The report came one day after the European Parliament was urged to strip ExxonMobil lobbyists of their access, after the US giant failed to attend a hearing where expert witnesses said the oil giant has knowingly misled the public over climate change.
“How can we accept that companies spending hundreds of millions on lobbying against the EU’s goal of reaching the Paris agreement are still granted privileged access to decision makers?” said Pascoe Sabido, Corporate Europe Observatory’s climate policy researcher, who was not involved in the InfluenceMap report.
The report said Exxon alone spent $56 million a year on “climate branding” and $41 million annually on lobbying efforts.
In 2017 the company’s shareholders voted to push it to disclose what tougher emissions policies in the wake of Paris would mean for its portfolio.
With the exception of France’s Total, each oil major had largely focused climate lobbying expenditure in the US, the report said.
Chevron alone has spent more than $28 million in US political donations since 1990, according to the report.
AFP contacted all five oil and gas companies mentioned in the report for comment.

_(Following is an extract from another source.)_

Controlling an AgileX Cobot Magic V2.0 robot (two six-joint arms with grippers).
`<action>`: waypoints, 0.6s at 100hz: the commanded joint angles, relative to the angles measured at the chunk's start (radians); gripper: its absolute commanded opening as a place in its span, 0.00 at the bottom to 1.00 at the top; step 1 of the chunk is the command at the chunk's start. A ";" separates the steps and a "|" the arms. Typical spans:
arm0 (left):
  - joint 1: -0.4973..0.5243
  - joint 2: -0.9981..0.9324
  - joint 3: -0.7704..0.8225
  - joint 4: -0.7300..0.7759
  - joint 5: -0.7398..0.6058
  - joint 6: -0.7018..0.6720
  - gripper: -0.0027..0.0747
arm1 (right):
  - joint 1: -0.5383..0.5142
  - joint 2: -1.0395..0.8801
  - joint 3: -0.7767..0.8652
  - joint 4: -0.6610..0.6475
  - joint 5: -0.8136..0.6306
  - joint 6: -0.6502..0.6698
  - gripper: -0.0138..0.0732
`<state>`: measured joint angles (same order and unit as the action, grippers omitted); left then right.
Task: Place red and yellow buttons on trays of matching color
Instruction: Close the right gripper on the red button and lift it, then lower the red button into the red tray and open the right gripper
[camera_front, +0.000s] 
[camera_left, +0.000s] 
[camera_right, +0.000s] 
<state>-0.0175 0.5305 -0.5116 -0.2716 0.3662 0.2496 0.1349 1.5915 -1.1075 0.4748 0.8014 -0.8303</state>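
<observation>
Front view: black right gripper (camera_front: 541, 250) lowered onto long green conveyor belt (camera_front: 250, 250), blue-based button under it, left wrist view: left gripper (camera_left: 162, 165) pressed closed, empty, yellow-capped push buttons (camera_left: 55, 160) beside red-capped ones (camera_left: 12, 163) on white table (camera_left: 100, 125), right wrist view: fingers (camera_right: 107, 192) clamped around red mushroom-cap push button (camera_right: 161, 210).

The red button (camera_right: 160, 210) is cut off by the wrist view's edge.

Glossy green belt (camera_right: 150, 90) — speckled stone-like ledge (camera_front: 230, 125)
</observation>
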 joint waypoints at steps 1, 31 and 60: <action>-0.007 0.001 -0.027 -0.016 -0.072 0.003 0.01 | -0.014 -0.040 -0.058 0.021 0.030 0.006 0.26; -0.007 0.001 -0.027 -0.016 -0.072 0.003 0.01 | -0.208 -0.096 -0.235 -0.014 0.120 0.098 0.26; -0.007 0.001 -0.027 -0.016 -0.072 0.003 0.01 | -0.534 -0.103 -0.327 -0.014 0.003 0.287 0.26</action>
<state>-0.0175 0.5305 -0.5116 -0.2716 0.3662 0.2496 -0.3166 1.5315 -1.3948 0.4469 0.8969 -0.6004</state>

“We disagree with the assertion that Chevron has engaged in ‘climate-related branding and lobbying’ that is ‘overwhelmingly in conflict’ with the Paris Agreement,” said a Chevron spokesman.

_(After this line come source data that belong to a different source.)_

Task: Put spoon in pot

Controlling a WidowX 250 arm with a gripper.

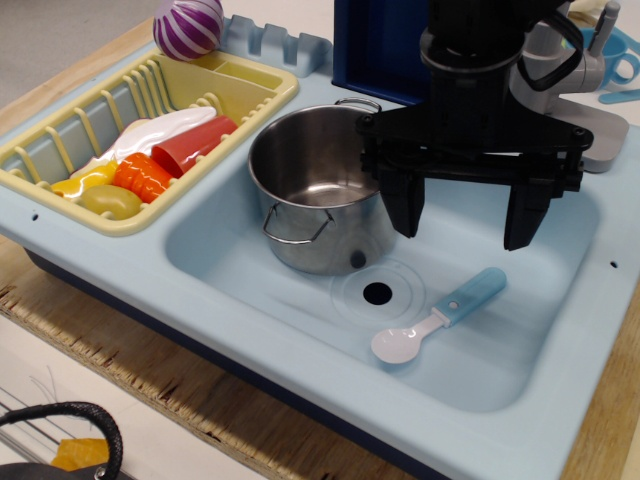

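The claw (466,222) hangs with its jaws apart above the sink (250,300), where the spoon (437,318) lies beside the pot (315,190).

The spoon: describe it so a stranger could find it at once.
Start at the light blue sink basin and find its black drain hole. The spoon lies flat on the basin floor just right of that hole, below the open claw. Unlike the steel pot nearby, it is small plastic, with a white bowl and blue handle.
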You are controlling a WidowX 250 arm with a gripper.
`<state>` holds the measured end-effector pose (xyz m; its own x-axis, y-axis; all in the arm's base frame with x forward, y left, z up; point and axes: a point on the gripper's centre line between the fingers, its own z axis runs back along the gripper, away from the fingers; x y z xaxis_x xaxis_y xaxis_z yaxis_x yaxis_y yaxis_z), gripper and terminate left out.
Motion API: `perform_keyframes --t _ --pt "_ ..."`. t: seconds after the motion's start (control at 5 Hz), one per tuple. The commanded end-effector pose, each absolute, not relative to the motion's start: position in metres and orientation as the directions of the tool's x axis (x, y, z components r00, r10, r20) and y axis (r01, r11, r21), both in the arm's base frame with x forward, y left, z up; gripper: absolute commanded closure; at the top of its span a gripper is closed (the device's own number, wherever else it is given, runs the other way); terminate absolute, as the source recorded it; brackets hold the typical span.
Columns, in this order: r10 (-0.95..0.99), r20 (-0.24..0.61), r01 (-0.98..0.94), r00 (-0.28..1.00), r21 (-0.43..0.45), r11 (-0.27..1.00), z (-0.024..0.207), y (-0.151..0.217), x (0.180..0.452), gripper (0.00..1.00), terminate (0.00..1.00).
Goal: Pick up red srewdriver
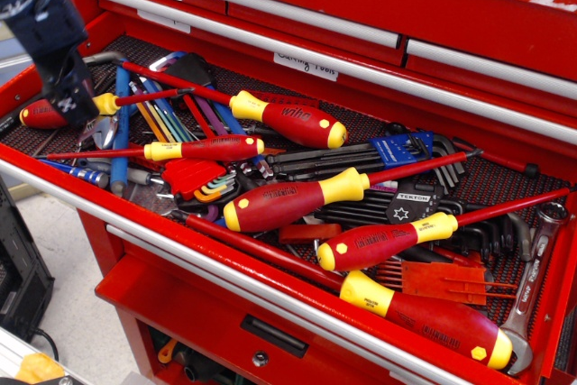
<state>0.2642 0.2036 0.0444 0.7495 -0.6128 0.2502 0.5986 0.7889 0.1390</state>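
Observation:
The red srewdriver point(38, 114) lies at the far left of the open tool drawer point(54, 182). It has a short dark-red handle, a yellow collar and a thin red shaft pointing right. My dark gripper point(69, 105) comes down from the upper left and sits right over the middle of its handle, hiding part of it. The fingers are dark and blurred against the handle. I cannot tell whether they are open or closed on it.
A longer slim red screwdriver point(206, 148) lies just right of it. Several thick red-and-yellow screwdrivers point(290, 121) fill the middle and right. Blue and coloured hex keys point(121, 123), black hex key sets point(397, 187) and wrenches point(532, 268) crowd the drawer.

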Motion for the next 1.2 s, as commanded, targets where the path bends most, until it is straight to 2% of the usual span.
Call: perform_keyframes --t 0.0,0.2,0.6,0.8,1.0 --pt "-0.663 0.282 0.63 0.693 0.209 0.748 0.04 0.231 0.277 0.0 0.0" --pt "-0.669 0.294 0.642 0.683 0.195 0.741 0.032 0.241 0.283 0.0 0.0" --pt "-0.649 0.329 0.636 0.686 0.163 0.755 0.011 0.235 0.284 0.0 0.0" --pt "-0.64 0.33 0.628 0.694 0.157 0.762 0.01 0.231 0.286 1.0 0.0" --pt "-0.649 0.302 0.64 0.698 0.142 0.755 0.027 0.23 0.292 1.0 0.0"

“We are taking action to address potential climate change risks to our business and investing in technology and low carbon business opportunities that could reduce greenhouse gas emissions.”
A spokeswoman for Shell — which the report said spends $49 million annually on climate lobbying — said it “firmly rejected” the findings.
“We are very clear about our support for the Paris Agreement, and the steps that we are taking to help meet society’s needs for more and cleaner energy,” they told AFP.
BP, ExxonMobil and Total did not provide comment to AFP.

FACTOID

$ 28m

Chevron alone has spent more than $28 million in US political donations since 1990, according to the report.